Estimation of Leaf Nitrogen Content in Wheat Using New Hyperspectral Indices and a Random Forest Regression Algorithm

Author:

Liang Liang12ORCID,Di Liping2,Huang Ting1,Wang Jiahui1,Lin Li2,Wang Lijuan1,Yang Minhua3

Affiliation:

1. School of Geography, Geomatics and Planning, Jiangsu Normal University, Xuzhou 221116, China

2. Center for Spatial Information Science and Systems, George Mason University, Fairfax, VA 22030, USA

3. School of Geosciences and Info-Physics, Central South University, Changsha 410083, China

Abstract

Novel hyperspectral indices, which are the first derivative normalized difference nitrogen index (FD-NDNI) and the first derivative ratio nitrogen vegetation index (FD-SRNI), were developed to estimate the leaf nitrogen content (LNC) of wheat. The field stress experiments were conducted with different nitrogen and water application rates across the growing season of wheat and 190 measurements were collected on canopy spectra and LNC under various treatments.
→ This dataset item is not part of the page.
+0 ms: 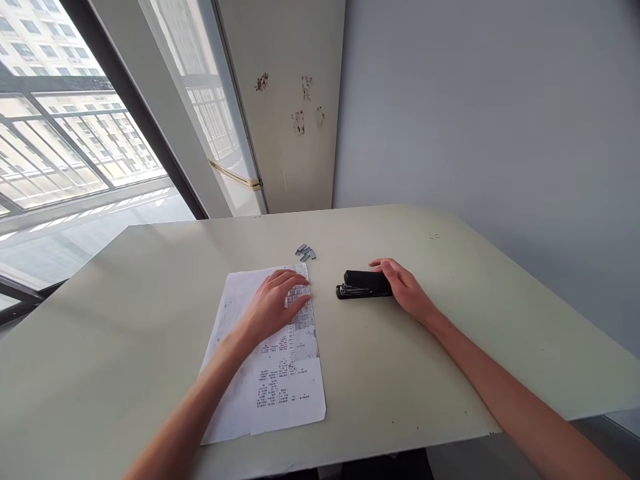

The inversion models were constructed based on the dataset to evaluate the ability of various spectral indices to estimate LNC. A comparative analysis showed that the model accuracies of FD-NDNI and FD-SRNI were higher than those of other commonly used hyperspectral indices including mNDVI705, mSR, and NDVI705, which was indicated by higher R2 and lower root mean square error (RMSE) values. The least squares support vector regression (LS-SVR) and random forest regression (RFR) algorithms were then used to optimize the models constructed by FD-NDNI and FD-SRNI. The p-R2 values of the FD-NDNI_RFR and FD-SRNI_RFR models reached 0.874 and 0.872, respectively, which were higher than those of the exponential and SVR model and indicated that the RFR model was accurate. Using the RFR inversion model, remote sensing mapping for the Operative Modular Imaging Spectrometer (OMIS) image was accomplished. The remote sensing mapping of the OMIS image yielded an accuracy of R2 = 0.721 and RMSE = 0.540 for FD-NDNI and R2 = 0.720 and RMSE = 0.495 for FD-SRNI, which indicates that the similarity between the inversion value and the measured value was high. The results show that the new hyperspectral indices, i.e., FD-NDNI and FD-SRNI, are the optimal hyperspectral indices for estimating LNC and that the RFR algorithm is the preferred modeling method.

Funder

National Natural Science Foundation of China

Natural Science Foundation of Jiangsu Province

Open Fund of State Key Laboratory of Remote Sensing Science

project funded by the Priority Academic Program Development of Jiangsu Higher Education Institutions

Publisher

MDPI AG

Reference58 articles.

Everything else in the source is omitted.